代替ブート環境は、GDS Snapshot のコマンドを使用して、以下の手順で作成します。
システムボリュームのスナップショット作成
プロキシボリュームを使用して、現用ブート環境のシステムボリュームのスナップショットを作成します。スナップショットの作成は、システム運用中に実行できます。
代替ブート環境の設定
現用ブート環境のシステムボリュームの代わりにスナップショットのボリューム (プロキシボリューム) を使用してシステムを起動できるように設定します。この設定では、スナップショット作成時にルートボリューム (/) からプロキシボリュームにコピーされた システムファイル (注) が変更されます。現用ブート環境は変更されません。
注) RHEL6 の場合 : fstab、grub.conf、dracut.conf RHEL7の場合 : fstab、grub.cfg、dracut.conf
代替ブート環境のブートデバイス名を指定してリブートするだけで、代替ブート環境に切り替えることができます。また、元のブート環境のブートデバイス名を指定してリブートするだけで、元のブート環境に戻すことができます。

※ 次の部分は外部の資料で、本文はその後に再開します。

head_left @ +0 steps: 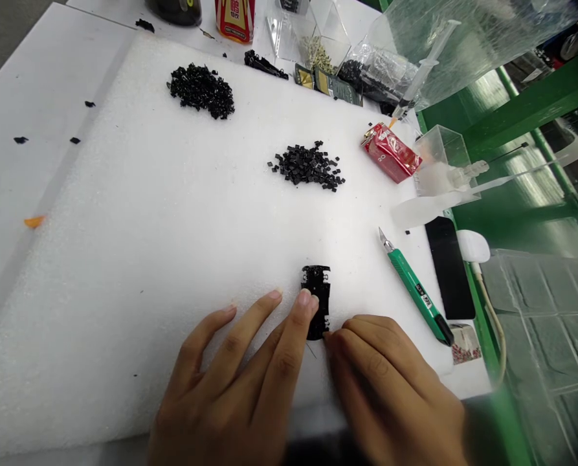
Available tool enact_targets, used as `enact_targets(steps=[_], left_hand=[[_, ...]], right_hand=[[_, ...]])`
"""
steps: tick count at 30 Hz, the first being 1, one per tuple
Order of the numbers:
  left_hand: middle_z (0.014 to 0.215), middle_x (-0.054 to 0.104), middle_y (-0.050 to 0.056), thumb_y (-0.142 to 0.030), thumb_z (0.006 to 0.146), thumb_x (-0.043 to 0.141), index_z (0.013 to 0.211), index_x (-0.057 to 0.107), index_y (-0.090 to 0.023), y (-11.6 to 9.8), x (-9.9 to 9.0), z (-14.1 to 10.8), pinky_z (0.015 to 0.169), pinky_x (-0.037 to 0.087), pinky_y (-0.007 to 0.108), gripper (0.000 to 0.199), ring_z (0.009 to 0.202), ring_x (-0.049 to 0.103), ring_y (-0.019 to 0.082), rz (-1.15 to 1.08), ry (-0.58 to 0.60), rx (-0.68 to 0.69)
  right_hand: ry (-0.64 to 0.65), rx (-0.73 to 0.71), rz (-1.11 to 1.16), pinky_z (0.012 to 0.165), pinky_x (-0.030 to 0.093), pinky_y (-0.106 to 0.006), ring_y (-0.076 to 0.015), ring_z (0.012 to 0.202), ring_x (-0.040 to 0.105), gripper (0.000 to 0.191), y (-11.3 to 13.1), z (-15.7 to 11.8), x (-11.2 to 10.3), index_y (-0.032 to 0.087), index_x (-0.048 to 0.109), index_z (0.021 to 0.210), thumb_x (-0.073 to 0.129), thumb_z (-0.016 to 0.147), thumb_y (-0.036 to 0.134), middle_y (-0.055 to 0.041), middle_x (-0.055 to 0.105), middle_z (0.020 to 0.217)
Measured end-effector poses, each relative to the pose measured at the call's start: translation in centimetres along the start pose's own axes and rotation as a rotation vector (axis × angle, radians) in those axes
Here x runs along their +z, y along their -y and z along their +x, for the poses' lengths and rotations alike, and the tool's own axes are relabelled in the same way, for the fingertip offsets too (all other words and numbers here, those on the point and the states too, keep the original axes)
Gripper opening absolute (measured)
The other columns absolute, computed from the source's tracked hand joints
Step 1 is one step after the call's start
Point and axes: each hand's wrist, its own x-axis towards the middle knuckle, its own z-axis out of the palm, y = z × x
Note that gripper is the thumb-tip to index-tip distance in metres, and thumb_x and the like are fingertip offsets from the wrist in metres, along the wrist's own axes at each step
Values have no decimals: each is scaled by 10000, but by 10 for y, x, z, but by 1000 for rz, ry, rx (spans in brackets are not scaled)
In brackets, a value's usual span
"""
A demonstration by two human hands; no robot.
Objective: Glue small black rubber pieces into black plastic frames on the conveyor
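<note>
Steady the flat, notched, glossy black plate [322,294] lightly with the open left hand [230,382]; the right hand [395,382], fingertips closed at its corner, perhaps pinches something hidden.

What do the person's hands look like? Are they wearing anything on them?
The left hand and right hand look bare: no gloves or rings show. The left one has slim fingers with plain, unpainted-looking nails. I can't make out any sleeves clearly.
</note>
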Motion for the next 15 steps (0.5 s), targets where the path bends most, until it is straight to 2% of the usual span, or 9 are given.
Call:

代替ブート環境を利用することにより、以下のようなシステムの保守作業や変更作業において、システムおよび業務の停止時間を削減することができます。
システムのバックアップ
代替ブート環境は、システムのバックアップとみなすことができます。代替ブート環境の作成はシステム運用中に実行できるため、バックアップ作業に伴うシステム停止が不要になります。
システム異常時のリストア
システムディスクの故障やデータ破壊などによってシステムが起動できなくなった場合、代替ブート環境に切り替えるだけで、システムの運用再開が可能です。また、代替ブート環境でシステムを運用しながら、代替ブート環境のデータを用いて元のシステムのデータをリストアし、リブートするだけで元のブート環境に戻すことができます。
システムの変更
代替ブート環境を作成し、代替ブート環境に切り替えることによって、システムボリュームのディスク構成を変更することができます。また、システム運用中に、代替ブート環境で使用するボリュームに対して、容量拡張、パッチ適用などを実施することができます。これらの作業は、システム運用中に実行でき、現用ブート環境には影響を与えません。代替ブート環境の起動が失敗したり、代替ブート環境の動作に問題がある場合は、リブートするだけで現用ブート環境に戻すことができます。
注意
SAN ブート環境
ETERNUS ディスクアレイを使用した SAN ブート環境でシステムディスクのスナップショットを作成するとき、アドバンスト・コピー機能は使用できません。
参照
代替ブート環境の使用例として、「7.5 代替ブート環境を使用したシステムディスクのバックアップとリストア【EFI】」と「7.14.2 コマンドによるシステムボリュームの拡張【EFI】」を参照してください。